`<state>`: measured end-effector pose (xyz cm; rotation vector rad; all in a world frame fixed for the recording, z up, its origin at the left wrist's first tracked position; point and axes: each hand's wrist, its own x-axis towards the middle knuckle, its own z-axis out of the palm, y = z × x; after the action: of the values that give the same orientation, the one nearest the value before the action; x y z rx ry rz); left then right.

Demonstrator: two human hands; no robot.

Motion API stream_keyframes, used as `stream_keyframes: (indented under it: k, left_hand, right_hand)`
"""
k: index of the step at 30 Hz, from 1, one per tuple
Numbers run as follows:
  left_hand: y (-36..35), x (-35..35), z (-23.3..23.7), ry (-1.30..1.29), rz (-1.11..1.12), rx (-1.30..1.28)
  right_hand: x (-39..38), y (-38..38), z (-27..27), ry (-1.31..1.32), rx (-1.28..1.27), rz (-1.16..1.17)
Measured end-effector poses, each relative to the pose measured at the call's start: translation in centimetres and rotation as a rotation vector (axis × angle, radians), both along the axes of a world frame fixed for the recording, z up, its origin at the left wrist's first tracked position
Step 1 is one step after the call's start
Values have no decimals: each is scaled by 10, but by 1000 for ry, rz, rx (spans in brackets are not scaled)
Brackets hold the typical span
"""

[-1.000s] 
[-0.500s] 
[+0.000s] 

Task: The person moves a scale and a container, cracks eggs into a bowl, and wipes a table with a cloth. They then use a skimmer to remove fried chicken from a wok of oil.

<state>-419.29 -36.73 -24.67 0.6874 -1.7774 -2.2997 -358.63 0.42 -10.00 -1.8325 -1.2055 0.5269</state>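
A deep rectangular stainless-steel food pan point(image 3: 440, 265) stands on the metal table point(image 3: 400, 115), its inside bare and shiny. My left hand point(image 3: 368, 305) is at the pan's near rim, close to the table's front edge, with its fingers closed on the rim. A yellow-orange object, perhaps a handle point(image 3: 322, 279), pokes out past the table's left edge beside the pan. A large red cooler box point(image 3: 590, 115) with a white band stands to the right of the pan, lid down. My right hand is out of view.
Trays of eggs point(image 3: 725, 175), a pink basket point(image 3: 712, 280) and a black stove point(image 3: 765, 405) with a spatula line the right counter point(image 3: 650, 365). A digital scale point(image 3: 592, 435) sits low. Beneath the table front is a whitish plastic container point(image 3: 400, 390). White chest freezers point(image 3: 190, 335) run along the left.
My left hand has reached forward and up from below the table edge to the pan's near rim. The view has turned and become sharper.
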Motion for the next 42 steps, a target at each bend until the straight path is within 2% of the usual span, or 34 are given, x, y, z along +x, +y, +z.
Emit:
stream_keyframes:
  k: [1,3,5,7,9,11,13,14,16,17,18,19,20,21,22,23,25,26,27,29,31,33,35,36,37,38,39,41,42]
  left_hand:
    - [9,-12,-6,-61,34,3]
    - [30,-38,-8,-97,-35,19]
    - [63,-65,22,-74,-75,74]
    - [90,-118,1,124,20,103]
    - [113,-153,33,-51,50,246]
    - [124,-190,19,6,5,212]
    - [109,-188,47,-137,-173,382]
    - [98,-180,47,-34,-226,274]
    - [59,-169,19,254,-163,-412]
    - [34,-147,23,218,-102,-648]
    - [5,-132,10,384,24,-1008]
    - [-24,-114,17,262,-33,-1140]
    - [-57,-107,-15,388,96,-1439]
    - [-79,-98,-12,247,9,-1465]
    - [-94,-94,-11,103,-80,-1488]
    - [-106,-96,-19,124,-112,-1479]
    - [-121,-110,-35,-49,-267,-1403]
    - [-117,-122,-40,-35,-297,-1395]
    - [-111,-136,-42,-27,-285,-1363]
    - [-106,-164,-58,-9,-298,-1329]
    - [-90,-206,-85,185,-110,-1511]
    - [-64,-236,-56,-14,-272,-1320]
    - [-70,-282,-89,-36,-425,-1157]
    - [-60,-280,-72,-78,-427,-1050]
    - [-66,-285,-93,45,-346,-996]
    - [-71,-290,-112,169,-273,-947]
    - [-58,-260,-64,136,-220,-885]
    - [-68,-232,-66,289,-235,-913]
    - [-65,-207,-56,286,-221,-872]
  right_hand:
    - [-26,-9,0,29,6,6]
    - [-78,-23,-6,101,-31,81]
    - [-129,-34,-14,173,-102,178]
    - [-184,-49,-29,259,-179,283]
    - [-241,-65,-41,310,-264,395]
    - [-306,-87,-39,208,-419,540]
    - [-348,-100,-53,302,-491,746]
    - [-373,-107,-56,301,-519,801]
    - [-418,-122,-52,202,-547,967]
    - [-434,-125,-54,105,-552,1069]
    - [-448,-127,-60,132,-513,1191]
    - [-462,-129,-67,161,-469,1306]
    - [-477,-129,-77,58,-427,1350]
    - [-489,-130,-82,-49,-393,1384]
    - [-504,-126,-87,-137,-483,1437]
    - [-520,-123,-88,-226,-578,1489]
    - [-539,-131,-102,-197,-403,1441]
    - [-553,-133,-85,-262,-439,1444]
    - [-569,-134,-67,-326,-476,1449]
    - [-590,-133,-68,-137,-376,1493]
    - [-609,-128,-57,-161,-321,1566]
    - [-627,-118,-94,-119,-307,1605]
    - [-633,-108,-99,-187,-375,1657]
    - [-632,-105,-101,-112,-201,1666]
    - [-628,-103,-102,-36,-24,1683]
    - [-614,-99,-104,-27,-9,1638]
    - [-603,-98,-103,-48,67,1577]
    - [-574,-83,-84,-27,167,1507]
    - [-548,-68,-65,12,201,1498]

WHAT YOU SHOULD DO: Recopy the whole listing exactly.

SOLUTION FOR THIS PROBLEM:
`<state>`: measured end-effector pose (xyz cm; rotation vector rad; all in a world frame fixed for the recording, z up, its origin at the left wrist's first tracked position; point and axes: each hand's wrist, its own x-axis towards the middle knuckle, its own z-axis out of the palm, y = z × x; after the action: of the values that give the same orientation, the one nearest the value before the action; x y z rx ry rz); left then right.

Demonstrator: two human hands; no robot.

Motion API stream_keyframes, used as `stream_keyframes: (indented under it: k, left_hand, right_hand)`
"""
k: index of the step at 30 Hz, from 1, one per tuple
Numbers run as follows:
  left_hand: y (-36..35), x (-35..35), z (-23.3..23.7), ry (-1.30..1.29), rz (-1.11..1.12), rx (-1.30..1.28)
  right_hand: x (-39..38), y (-38..38), z (-27..27), ry (-1.31..1.32), rx (-1.28..1.27), rz (-1.16..1.17)
Measured end-effector poses, each relative to the pose measured at the call's start: translation in centimetres and rotation as a rotation vector (axis × angle, radians), both along the axes of a world frame fixed for the recording, z up, its origin at the left wrist's first tracked position
Step 1 is one step after the call's start
Values have no decimals: each is scaled by 10, but by 1000 for ry, rz, rx (spans in brackets are not scaled)
Brackets hold the typical span
"""

[-1.000s] 
[-0.500s] 
[+0.000s] 

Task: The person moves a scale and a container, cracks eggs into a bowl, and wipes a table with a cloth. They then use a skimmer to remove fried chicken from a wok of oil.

<state>-419.29 -36.73 -24.67 0.6874 -1.7774 -2.2997 -358.63 0.42 -10.00 -1.8325 -1.2055 0.5269</state>
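A deep rectangular stainless-steel food pan point(image 3: 440, 265) stands on the metal table point(image 3: 400, 115), its inside bare and shiny. My left hand point(image 3: 368, 305) is at the pan's near rim, close to the table's front edge, with its fingers closed on the rim. A yellow-orange object, perhaps a handle point(image 3: 322, 279), pokes out past the table's left edge beside the pan. A large red cooler box point(image 3: 590, 115) with a white band stands to the right of the pan, lid down. My right hand is out of view.
Trays of eggs point(image 3: 725, 175), a pink basket point(image 3: 712, 280) and a black stove point(image 3: 765, 405) with a spatula line the right counter point(image 3: 650, 365). A digital scale point(image 3: 592, 435) sits low. Beneath the table front is a whitish plastic container point(image 3: 400, 390). White chest freezers point(image 3: 190, 335) run along the left.
My left hand has reached forward and up from below the table edge to the pan's near rim. The view has turned and become sharper.
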Motion for the next 42 steps, a target at each bend until the straight path is within 2% of the usual span, or 34 are given, x, y, z along +x, +y, +z.
Emit:
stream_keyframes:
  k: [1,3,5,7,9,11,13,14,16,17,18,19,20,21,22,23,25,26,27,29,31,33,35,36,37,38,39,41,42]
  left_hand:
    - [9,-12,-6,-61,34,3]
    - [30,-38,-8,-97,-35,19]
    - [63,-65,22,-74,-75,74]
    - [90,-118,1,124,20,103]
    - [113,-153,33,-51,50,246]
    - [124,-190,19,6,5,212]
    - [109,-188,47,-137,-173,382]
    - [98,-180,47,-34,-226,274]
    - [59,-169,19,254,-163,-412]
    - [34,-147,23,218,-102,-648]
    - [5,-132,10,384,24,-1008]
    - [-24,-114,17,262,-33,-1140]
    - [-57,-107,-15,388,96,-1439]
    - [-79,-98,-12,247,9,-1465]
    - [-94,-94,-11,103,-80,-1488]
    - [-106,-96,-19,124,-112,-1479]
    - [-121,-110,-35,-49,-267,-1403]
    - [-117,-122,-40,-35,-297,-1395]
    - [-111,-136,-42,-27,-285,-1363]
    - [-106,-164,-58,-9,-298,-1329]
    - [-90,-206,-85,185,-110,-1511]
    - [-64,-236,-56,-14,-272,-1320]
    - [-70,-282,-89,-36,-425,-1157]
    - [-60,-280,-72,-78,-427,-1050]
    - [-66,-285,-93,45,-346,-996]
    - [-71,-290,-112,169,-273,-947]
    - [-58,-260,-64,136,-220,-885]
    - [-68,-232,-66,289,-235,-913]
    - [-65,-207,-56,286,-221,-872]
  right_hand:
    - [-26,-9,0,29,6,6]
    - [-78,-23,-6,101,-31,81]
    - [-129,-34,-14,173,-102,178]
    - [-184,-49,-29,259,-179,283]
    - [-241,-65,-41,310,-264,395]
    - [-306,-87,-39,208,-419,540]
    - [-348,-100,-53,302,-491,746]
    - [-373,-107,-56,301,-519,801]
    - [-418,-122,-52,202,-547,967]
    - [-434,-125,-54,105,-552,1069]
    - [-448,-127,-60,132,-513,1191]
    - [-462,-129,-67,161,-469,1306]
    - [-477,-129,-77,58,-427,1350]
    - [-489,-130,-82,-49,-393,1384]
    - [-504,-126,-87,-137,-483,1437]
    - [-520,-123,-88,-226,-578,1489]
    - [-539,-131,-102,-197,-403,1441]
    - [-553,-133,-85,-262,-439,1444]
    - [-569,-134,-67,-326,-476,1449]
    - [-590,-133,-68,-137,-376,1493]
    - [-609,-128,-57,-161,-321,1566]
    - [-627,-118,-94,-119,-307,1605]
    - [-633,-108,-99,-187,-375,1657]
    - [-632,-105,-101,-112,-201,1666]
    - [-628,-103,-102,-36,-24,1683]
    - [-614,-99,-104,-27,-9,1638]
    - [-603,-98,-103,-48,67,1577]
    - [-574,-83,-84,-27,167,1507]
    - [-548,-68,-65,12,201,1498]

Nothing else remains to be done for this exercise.